Ein Haufen schnatternder Gänse wohnt auf einem wunderbaren Hof.
Sie veranstalten alle 7 Tage eine herrliche Parade.
Das stattliche Federvieh wandert im Gänsemarsch zum Zaun, wo der beredtste Gänserich mit ergreifenden Worten schnatternd die Herrlichkeit der Gänse dartut. Immer wieder kommt er darauf zu sprechen, wie in Vorzeiten die Gänse mit ihrem mächtigen Gespann die Meere und Kontinente beflogen haben. Er vergaß nicht dabei das Lob an Gottes Schöpfermacht zu betonen. Schließlich hat er den Gänsen ihre kräftigen Flügel und ihren unglaublichen Richtungssinn gegeben, dank deren die Gänse die Erdkugel überflogen.

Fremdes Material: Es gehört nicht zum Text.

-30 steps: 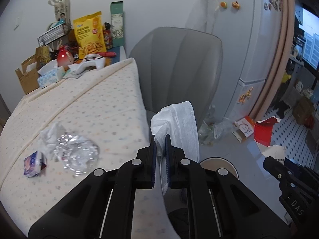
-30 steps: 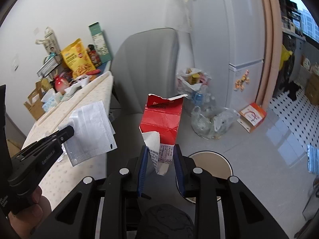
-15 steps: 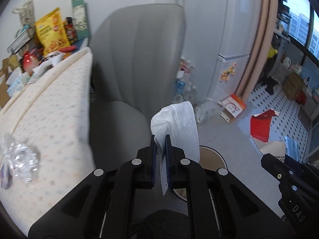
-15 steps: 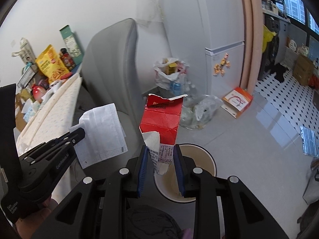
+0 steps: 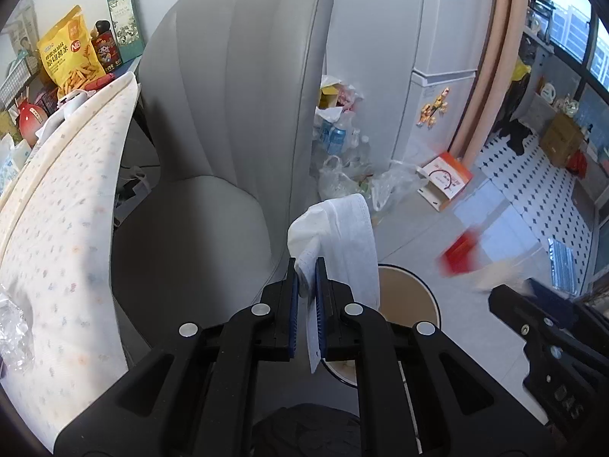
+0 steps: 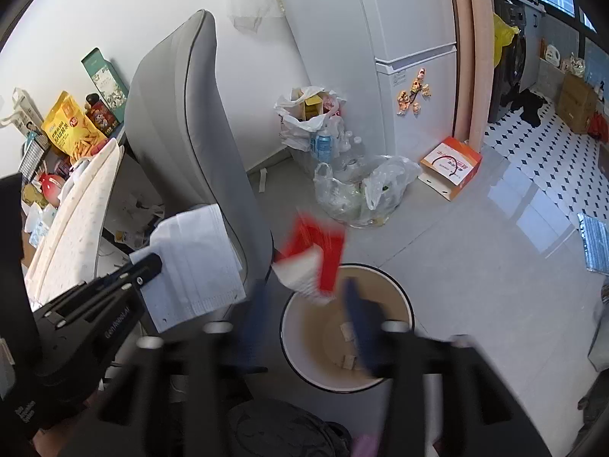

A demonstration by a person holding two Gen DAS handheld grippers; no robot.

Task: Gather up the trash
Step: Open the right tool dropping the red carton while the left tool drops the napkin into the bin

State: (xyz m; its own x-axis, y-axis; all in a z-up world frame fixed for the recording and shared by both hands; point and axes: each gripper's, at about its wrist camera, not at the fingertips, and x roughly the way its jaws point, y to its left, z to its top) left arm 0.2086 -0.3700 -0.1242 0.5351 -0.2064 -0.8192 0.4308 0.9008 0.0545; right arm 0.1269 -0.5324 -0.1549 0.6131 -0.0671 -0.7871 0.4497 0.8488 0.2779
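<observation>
My left gripper (image 5: 305, 266) is shut on a white face mask (image 5: 348, 243), which also shows in the right wrist view (image 6: 194, 262). My right gripper (image 6: 304, 312) is open, its fingers blurred and spread wide. A torn red carton (image 6: 316, 255) is loose in the air just above the round bin (image 6: 399, 297), blurred by motion; it also shows in the left wrist view (image 5: 458, 253). The bin (image 5: 411, 289) stands on the floor beside the chair, with a few scraps inside.
A grey chair (image 5: 236, 122) stands between the patterned table (image 5: 64, 205) and the bin. Bags of bottles and trash (image 6: 354, 186) and an orange box (image 6: 451, 165) lie by the fridge (image 6: 411, 57). Crumpled plastic (image 5: 13, 327) lies on the table.
My right gripper has opened and let go of the red carton, which now falls toward the bin. Both grippers have swung away from the table and down toward the bin.
</observation>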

Die Gänse sind tief beeindruckt.

Sie senken andächtig ihre Köpfe und drücken ihre Flügel fest an den wohlgenährten Körper, der noch nie den Boden verlassen hat. Sie watscheln auseinander, voll Lobes für die gute Predigt und den beredten Gänserich.
 
        Aber das ist auch alles.

Fliegen tun sie nicht, denn das Korn ist gut, und der Hof ist sicher.

Übertreibt der Philosoph Kirkegaard, karikiert er Christen mit solchen Worten gar böswillig, wenn er sie mit Gänsen vergleicht?